# Assignment 7: Predictive Modeling of Housing Prices in Philadelphia

**NOTE: THIS ASSIGNMENT IS REQUIRED**.

**Due date: Tuesday, 11/26 by the end of class**

The notebook should be submitted to your own private repository on GitHub, which can be created using the following link:

https://classroom.github.com/a/UczbUUOS

## Part 1: Proposal for the final project

Submit a short (1/2 to 1 page) proposal that outlines and describe your plan for the final project. The proposal should discuss the following aspects of the project:

- the data set(s) you wish to use in the project,
- the questions that you want to explore
- the analysis methods and techniques that you will use 
- how the above items satisfy the requirements outlined in the [final project description](https://github.com/MUSA-620-Fall-2019/final-project)

The description of the final project can be found [here](https://github.com/MUSA-620-Fall-2019/final-project).

**Note:** if you are struggling to come up with ideas for datasets, analyses, etc, please reach out and we can discuss potential project ideas.


#### Deliverable

Upload a word document, PDF, etc to the assignment's GitHub repository with your proposal.

#### Note
For the moment, do not worry too much about how the visualizations/interactive maps will be hosted on the web. We will cover several methods for embedding your visualizations on the web in the coming weeks. These methods fall generally into three categories:

- embedding interactive altair/holoviews plots produced in Python
- creating an interactive dashboard of plots using a free-tier server to host your code

Much more on these methods in the coming weeks!

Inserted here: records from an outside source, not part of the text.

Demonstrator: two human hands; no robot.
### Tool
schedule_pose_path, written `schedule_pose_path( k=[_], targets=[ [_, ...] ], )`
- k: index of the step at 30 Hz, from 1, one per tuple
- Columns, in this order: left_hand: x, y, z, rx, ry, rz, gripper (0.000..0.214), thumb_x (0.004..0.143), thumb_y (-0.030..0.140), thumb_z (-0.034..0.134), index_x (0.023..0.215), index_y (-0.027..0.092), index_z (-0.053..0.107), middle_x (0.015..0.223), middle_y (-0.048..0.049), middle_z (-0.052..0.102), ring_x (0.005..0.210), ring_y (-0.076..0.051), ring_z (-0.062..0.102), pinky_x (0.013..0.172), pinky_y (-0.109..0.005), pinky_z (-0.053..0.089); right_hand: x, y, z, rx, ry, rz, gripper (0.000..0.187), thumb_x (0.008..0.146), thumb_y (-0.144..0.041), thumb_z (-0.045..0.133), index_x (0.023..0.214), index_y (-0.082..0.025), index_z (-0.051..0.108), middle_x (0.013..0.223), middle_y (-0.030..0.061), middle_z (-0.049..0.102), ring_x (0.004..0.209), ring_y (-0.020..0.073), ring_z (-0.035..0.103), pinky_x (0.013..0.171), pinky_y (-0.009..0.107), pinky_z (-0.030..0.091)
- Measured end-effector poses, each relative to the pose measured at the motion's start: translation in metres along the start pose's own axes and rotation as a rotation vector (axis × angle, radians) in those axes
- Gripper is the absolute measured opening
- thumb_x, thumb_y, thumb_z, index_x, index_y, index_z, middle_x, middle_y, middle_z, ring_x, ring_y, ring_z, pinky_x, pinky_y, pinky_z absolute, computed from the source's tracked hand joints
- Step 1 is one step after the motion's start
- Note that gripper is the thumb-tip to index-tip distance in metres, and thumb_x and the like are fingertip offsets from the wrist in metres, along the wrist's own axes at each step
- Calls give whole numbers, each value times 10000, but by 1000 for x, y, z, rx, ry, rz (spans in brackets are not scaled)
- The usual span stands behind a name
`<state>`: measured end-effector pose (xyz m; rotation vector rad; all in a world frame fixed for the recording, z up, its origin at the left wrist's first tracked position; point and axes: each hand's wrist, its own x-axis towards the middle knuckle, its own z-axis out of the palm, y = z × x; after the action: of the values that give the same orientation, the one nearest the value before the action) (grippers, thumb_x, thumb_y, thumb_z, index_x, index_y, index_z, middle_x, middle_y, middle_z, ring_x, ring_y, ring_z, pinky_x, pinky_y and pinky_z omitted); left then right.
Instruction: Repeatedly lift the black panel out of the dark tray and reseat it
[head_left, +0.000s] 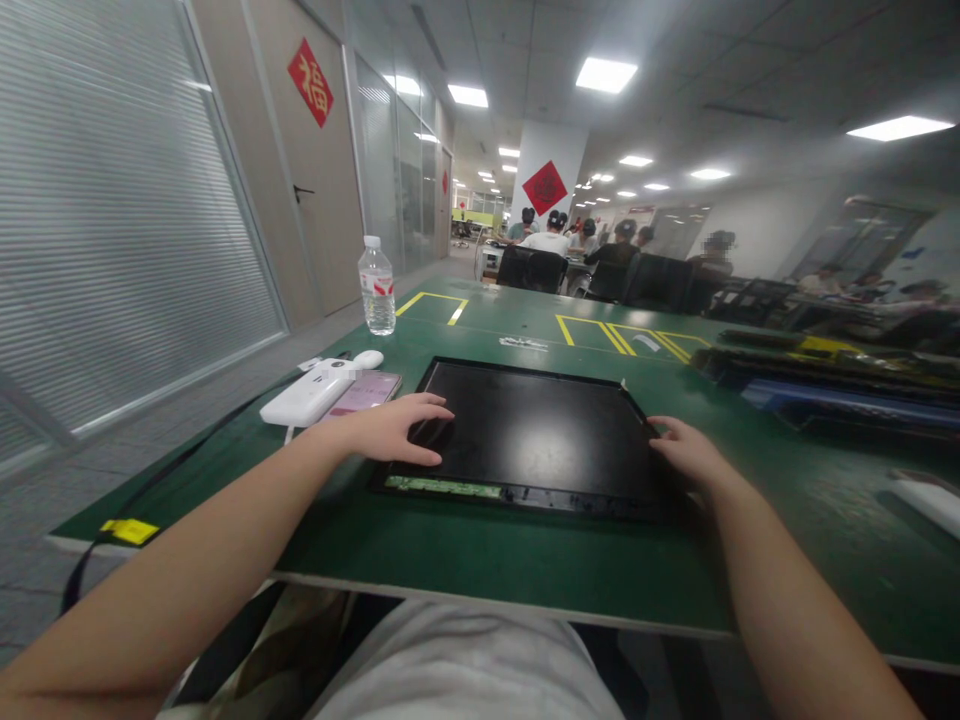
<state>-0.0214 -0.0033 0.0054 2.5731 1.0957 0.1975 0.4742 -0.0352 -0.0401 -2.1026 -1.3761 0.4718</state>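
Observation:
A flat black display panel [525, 420] with a raised dark rim lies on the green table in front of me. A narrow green circuit board strip [444, 488] runs along the left part of its near edge. My left hand [397, 430] rests over the panel's left edge, thumb and fingers spread apart. At the right edge, my right hand [690, 452] touches the rim with its fingertips; its fingers are apart, and some of them are hidden behind the hand.
Left of the panel are a white device [307, 392] and a phone [367, 390]. A water bottle [377, 287] stands behind them. Dark panels are stacked [840, 375] at the right, near a white object [930, 502]. A yellow-tagged cable [131, 530] crosses the left edge. People sit farther back.

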Motion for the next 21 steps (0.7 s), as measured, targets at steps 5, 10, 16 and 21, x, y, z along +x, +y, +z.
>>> schedule_pose_path(
  k=[5,10,16,21],
  targets=[
    [-2,0,-1,-46,-26,27,718,736,523,729,1384,270,551,1573,-116,372,1416,-317,387,1141,-420,329,-2,-1,0,4,-48,-20,527,735,-151,593,1244,-240,691,670,-1,652,647,159,602,609,248,448],
    [-3,0,-3,-45,-42,13,769,724,522,741,1414,267,516,1614,-125,283,1445,-346,329,1151,-448,310,-1,0,0,-36,-74,18,530,700,-99,595,1200,-216,725,749,31,713,651,159,617,626,245,451],
    [-4,-1,-3,-48,-42,38,786,693,484,774,1411,286,522,1611,-110,293,1449,-359,317,1161,-465,293,0,2,1,-2,-66,11,528,659,-74,645,1154,-225,752,891,71,762,758,199,666,671,253,476],
    [-4,-3,-4,-31,-32,67,808,673,473,791,1411,292,517,1618,-109,275,1452,-362,309,1157,-462,307,-2,-2,0,-36,-49,7,529,670,-38,624,1145,-228,758,1029,85,758,804,199,677,698,247,477]
  ],
)
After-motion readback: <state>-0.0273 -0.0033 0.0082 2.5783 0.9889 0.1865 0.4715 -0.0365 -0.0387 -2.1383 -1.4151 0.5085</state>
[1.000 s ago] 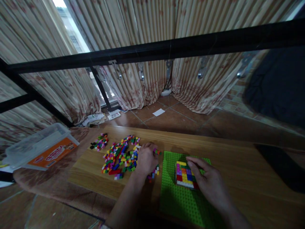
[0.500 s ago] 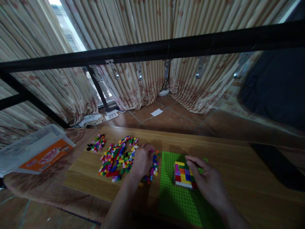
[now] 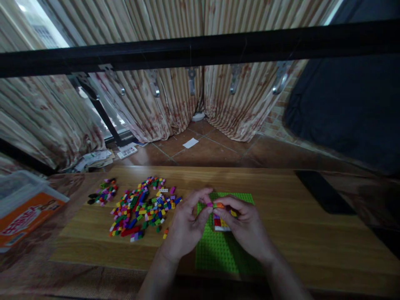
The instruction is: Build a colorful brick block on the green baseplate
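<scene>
Left hand (image 3: 186,225) has shifted from the loose bricks (image 3: 142,211) to above the green baseplate (image 3: 214,256); its grip is pinched on a magenta brick (image 3: 209,204). Right hand (image 3: 246,223): grip closed on an orange brick (image 3: 220,205) just beside; cannot tell if joined. Below, the multicoloured build (image 3: 221,228) sits on the baseplate, partly hidden. Bare counter (image 3: 281,233) extends from baseplate's right edge toward a black slab (image 3: 323,191).

baseplate (image 3: 212,250): green | magenta brick (image 3: 209,204), orange brick (image 3: 220,205) | curtains (image 3: 175,25): beige stripes, reddish blotches | box label (image 3: 29,221): orange
</scene>
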Tool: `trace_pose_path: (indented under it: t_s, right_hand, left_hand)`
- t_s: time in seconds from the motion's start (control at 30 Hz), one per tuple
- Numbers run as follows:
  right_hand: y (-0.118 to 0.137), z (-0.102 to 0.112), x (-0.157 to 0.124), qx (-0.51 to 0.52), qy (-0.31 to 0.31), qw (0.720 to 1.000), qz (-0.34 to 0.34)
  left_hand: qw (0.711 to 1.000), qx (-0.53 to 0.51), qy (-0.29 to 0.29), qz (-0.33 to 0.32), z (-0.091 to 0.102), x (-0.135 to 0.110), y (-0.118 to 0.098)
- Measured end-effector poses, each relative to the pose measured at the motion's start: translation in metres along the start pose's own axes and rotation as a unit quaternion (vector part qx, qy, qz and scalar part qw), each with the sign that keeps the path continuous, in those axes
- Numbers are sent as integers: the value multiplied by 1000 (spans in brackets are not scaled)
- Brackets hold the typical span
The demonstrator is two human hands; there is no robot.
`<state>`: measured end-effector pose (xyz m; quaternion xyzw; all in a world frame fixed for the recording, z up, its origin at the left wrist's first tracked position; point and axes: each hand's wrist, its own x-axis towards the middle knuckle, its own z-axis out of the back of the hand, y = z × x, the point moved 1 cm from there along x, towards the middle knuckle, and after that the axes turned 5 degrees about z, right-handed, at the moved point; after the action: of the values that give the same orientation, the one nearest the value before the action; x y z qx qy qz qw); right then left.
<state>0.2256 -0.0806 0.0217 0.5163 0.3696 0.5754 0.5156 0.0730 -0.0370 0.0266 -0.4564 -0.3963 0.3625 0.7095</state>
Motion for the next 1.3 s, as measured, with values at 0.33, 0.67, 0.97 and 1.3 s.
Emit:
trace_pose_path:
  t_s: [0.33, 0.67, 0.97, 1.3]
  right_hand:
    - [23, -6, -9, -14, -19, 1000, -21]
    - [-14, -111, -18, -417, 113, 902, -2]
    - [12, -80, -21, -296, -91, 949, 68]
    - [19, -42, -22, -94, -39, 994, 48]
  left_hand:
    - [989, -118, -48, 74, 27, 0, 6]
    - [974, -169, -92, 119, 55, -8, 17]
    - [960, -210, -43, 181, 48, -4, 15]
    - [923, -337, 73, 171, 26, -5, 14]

## Part 2: Modeling Philadelphia's Housing Prices and Algorithmic Fairness


### 2.1 Load data from the Office of Property Assessment

Use `carto2gpd` to load data for properties in Philadelphia that had their last sale during 2018.

Sources: 
- [OpenDataPhilly](https://www.opendataphilly.org/dataset/opa-property-assessments)
- [Metadata](http://metadata.phila.gov/#home/datasetdetails/5543865f20583086178c4ee5/representationdetails/55d624fdad35c7e854cb21a4/)

### 2.2 Load data for census tracts and neighborhoods

Load various Philadelphia-based regions we will use in our analysis.

- Census tracts can be downloaded from: http://data.phl.opendata.arcgis.com/datasets/8bc0786524a4486bb3cf0f9862ad0fbf_0.geojson
- Neighborhoods can be downloaded from the following ESRI Map Server:
https://services.arcgis.com/fLeGjb7u4uXqeF9q/ArcGIS/rest/services/Philly_Neighborhoods/FeatureServer/0

**Note:** For the neighborhoods, you will need to use the `esri2gpd` package to query the Map Server API

### 2.3 Spatially join the sales data and neighborhoods/census tracts.

Perform a spatial join, such that each sale has an associated neighborhood and census tract.

**Note:** after performing the first spatial join, you will need to use the `drop()` function to remove the `index_right` column; otherwise an error will be raised on the second spatial join about duplicate columns.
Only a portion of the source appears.